=== Section Start ===

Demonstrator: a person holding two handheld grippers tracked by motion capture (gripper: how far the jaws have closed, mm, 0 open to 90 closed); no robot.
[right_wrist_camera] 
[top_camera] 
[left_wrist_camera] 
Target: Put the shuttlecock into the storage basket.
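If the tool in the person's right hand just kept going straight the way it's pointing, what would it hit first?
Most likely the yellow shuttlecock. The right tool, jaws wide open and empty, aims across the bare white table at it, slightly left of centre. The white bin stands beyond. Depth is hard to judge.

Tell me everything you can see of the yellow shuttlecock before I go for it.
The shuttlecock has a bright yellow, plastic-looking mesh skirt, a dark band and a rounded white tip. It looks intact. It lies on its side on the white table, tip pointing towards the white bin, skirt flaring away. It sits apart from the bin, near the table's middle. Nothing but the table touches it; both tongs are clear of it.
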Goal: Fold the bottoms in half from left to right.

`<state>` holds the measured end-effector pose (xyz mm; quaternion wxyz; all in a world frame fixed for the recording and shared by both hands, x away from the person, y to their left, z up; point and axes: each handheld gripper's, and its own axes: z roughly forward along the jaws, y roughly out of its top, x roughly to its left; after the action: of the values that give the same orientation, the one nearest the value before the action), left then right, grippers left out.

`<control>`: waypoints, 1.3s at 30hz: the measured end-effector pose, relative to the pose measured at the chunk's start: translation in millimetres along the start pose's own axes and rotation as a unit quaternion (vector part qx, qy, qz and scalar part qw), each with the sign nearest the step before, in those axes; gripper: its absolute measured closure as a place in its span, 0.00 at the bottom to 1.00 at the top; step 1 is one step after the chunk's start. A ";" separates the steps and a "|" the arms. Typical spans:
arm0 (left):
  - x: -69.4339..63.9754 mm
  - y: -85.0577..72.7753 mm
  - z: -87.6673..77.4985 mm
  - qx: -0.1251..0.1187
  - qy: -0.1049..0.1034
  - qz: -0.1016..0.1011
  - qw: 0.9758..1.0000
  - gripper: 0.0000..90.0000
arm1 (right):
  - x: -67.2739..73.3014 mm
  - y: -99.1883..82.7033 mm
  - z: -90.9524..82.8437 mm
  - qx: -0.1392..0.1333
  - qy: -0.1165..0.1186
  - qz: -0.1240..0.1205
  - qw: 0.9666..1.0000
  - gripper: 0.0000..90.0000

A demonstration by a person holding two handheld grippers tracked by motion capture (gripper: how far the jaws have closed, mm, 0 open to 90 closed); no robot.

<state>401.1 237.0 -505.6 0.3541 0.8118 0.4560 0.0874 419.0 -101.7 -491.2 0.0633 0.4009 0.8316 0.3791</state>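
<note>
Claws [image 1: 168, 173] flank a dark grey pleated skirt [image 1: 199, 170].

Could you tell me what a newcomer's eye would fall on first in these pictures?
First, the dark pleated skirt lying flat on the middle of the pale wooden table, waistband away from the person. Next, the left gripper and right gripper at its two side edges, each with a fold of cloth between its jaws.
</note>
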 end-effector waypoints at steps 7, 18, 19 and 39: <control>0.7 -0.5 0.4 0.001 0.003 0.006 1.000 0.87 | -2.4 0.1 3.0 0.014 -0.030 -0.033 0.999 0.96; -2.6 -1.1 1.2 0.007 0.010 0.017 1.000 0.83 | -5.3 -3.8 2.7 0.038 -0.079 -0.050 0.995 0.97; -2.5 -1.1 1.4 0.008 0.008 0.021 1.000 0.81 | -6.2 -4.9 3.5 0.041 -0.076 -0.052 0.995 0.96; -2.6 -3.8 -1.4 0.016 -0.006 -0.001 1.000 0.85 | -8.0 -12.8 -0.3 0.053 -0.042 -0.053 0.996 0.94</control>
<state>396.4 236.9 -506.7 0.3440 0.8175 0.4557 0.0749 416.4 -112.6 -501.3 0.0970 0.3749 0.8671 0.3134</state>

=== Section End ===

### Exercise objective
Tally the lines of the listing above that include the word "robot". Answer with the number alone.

### Result
2